* **Data to examine**
==================================================
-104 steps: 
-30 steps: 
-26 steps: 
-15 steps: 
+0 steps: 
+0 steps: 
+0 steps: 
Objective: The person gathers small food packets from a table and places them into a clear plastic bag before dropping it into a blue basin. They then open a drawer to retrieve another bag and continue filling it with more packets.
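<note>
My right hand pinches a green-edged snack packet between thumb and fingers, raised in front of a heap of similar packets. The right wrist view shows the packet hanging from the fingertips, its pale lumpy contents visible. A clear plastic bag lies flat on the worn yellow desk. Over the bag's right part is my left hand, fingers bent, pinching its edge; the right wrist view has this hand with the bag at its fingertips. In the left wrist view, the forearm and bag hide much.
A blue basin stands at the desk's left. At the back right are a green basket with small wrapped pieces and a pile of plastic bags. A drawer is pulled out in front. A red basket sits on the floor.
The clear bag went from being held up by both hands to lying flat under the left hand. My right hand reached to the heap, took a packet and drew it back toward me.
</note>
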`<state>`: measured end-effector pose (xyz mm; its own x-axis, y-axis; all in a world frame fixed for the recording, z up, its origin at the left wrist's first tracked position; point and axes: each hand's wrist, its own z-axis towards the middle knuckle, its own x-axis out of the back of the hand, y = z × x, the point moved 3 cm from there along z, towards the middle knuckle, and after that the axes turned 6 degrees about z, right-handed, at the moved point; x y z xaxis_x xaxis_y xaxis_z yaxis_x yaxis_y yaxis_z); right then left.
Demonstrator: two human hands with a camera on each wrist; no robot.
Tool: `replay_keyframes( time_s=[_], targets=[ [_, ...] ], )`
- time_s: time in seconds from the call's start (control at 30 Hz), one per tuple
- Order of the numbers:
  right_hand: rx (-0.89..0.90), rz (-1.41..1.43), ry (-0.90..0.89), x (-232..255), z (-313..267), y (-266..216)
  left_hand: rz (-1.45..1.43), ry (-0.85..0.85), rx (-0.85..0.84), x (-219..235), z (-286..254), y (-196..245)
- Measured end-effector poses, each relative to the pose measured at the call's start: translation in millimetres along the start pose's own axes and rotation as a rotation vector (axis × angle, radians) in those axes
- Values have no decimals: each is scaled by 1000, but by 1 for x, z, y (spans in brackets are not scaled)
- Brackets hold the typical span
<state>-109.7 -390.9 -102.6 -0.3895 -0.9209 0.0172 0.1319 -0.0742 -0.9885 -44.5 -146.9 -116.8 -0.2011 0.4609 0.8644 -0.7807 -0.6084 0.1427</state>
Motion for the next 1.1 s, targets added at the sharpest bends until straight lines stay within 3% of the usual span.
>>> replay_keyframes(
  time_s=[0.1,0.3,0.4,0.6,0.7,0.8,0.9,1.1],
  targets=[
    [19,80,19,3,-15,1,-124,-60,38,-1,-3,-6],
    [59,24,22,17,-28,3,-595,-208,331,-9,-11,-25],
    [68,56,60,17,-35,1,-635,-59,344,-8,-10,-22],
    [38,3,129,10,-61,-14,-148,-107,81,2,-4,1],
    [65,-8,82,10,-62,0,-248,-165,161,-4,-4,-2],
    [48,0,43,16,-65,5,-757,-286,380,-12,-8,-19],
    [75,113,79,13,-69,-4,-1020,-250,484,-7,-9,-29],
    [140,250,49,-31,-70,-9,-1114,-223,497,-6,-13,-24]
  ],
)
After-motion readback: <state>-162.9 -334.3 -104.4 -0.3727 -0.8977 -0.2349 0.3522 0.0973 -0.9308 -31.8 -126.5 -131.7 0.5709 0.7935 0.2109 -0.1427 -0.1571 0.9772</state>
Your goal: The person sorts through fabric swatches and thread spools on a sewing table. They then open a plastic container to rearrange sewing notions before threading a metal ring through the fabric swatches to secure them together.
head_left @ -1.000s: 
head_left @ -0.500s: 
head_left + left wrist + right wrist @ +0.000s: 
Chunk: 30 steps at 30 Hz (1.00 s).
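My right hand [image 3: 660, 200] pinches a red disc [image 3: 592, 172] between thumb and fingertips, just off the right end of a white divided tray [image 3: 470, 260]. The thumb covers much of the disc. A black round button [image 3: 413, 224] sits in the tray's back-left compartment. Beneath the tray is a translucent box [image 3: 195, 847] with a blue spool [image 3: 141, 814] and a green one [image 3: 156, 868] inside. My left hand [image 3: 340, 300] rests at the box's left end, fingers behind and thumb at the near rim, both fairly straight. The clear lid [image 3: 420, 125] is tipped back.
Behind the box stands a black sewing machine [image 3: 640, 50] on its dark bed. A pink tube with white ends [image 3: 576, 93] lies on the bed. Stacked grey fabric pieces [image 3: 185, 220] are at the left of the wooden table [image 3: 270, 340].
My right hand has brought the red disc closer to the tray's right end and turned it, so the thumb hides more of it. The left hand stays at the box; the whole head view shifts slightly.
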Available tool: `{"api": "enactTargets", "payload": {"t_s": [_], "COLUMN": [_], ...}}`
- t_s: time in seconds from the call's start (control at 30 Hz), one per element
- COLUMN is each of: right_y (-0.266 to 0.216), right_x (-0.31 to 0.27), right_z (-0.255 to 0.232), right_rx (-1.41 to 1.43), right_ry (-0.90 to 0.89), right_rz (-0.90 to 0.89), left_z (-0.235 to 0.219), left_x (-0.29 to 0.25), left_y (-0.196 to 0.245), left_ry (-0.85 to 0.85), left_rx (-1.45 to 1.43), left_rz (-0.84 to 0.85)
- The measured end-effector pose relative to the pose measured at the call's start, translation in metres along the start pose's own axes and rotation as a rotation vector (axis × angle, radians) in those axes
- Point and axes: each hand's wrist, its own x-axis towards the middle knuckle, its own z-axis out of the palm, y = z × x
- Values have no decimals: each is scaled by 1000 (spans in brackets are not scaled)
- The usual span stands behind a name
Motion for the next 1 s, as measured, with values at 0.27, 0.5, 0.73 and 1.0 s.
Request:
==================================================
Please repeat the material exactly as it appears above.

* **Task answer**
-104 steps: 
-30 steps: 
-26 steps: 
-15 steps: 
+0 steps: 
+0 steps: 
+0 steps: 
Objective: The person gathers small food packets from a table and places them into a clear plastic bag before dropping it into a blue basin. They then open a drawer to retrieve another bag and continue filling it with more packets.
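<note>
My right hand pinches a green-edged snack packet between thumb and fingers, raised in front of a heap of similar packets. The right wrist view shows the packet hanging from the fingertips, its pale lumpy contents visible. A clear plastic bag lies flat on the worn yellow desk. Over the bag's right part is my left hand, fingers bent, pinching its edge; the right wrist view has this hand with the bag at its fingertips. In the left wrist view, the forearm and bag hide much.
A blue basin stands at the desk's left. At the back right are a green basket with small wrapped pieces and a pile of plastic bags. A drawer is pulled out in front. A red basket sits on the floor.
The clear bag went from being held up by both hands to lying flat under the left hand. My right hand reached to the heap, took a packet and drew it back toward me.
</note>
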`<state>`: measured end-effector pose (xyz mm; its own x-axis, y-axis; all in a world frame fixed for the recording, z up, its origin at the left wrist's first tracked position; point and axes: each hand's wrist, its own z-axis towards the middle knuckle, its own x-axis out of the back of the hand, y = z × x, the point moved 3 cm from there along z, towards the middle knuckle, and after that the axes turned 6 degrees about z, right-handed, at the moved point; x y z xaxis_x xaxis_y xaxis_z yaxis_x yaxis_y yaxis_z); right then left.
Demonstrator: two human hands with a camera on each wrist; no robot.
Tool: `replay_keyframes( time_s=[_], targets=[ [_, ...] ], )`
- time_s: time in seconds from the call's start (control at 30 Hz), one per tuple
- Order of the numbers:
  right_hand: rx (-0.89..0.90), rz (-1.41..1.43), ry (-0.90..0.89), x (-232..255), z (-313..267), y (-266..216)
  left_hand: rz (-1.45..1.43), ry (-0.85..0.85), rx (-0.85..0.84), x (-219..235), z (-286..254), y (-196..245)
- Measured end-effector poses, each relative to the pose measured at the call's start: translation in millimetres along the start pose's own axes and rotation as a rotation vector (axis × angle, radians) in those axes
- Values have no decimals: each is scaled by 1000, but by 1 for x, z, y (spans in brackets are not scaled)
- Brackets hold the typical span
<state>-109.7 -390.9 -102.6 -0.3895 -0.9209 0.0172 0.1319 -0.0742 -0.9885 -44.5 -146.9 -116.8 -0.2011 0.4609 0.8644 -0.7807 -0.6084 0.1427</state>
Motion for the next 1.1 s, targets added at the sharpest bends until straight lines stay within 3% of the usual span.
>>> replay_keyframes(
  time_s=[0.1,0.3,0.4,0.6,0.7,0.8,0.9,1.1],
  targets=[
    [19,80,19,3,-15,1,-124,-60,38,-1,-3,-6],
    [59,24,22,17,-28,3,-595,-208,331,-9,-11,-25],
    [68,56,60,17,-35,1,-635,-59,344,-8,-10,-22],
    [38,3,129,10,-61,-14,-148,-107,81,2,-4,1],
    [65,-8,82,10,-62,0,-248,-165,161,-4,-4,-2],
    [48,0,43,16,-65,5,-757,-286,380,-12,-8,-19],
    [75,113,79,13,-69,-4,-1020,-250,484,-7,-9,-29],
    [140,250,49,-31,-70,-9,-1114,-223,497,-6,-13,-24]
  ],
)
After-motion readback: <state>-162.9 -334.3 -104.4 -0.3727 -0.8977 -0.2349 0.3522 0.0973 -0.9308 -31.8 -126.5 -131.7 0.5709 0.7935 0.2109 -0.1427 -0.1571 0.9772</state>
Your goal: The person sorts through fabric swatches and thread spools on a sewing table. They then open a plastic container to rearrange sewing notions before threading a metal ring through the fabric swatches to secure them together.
head_left @ -1.000s: 
head_left @ -0.500s: 
head_left + left wrist + right wrist @ +0.000s: 
Chunk: 30 steps at 30 Hz (1.00 s).
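My right hand [image 3: 660, 200] pinches a red disc [image 3: 592, 172] between thumb and fingertips, just off the right end of a white divided tray [image 3: 470, 260]. The thumb covers much of the disc. A black round button [image 3: 413, 224] sits in the tray's back-left compartment. Beneath the tray is a translucent box [image 3: 195, 847] with a blue spool [image 3: 141, 814] and a green one [image 3: 156, 868] inside. My left hand [image 3: 340, 300] rests at the box's left end, fingers behind and thumb at the near rim, both fairly straight. The clear lid [image 3: 420, 125] is tipped back.
Behind the box stands a black sewing machine [image 3: 640, 50] on its dark bed. A pink tube with white ends [image 3: 576, 93] lies on the bed. Stacked grey fabric pieces [image 3: 185, 220] are at the left of the wooden table [image 3: 270, 340].
My right hand has brought the red disc closer to the tray's right end and turned it, so the thumb hides more of it. The left hand stays at the box; the whole head view shifts slightly.
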Available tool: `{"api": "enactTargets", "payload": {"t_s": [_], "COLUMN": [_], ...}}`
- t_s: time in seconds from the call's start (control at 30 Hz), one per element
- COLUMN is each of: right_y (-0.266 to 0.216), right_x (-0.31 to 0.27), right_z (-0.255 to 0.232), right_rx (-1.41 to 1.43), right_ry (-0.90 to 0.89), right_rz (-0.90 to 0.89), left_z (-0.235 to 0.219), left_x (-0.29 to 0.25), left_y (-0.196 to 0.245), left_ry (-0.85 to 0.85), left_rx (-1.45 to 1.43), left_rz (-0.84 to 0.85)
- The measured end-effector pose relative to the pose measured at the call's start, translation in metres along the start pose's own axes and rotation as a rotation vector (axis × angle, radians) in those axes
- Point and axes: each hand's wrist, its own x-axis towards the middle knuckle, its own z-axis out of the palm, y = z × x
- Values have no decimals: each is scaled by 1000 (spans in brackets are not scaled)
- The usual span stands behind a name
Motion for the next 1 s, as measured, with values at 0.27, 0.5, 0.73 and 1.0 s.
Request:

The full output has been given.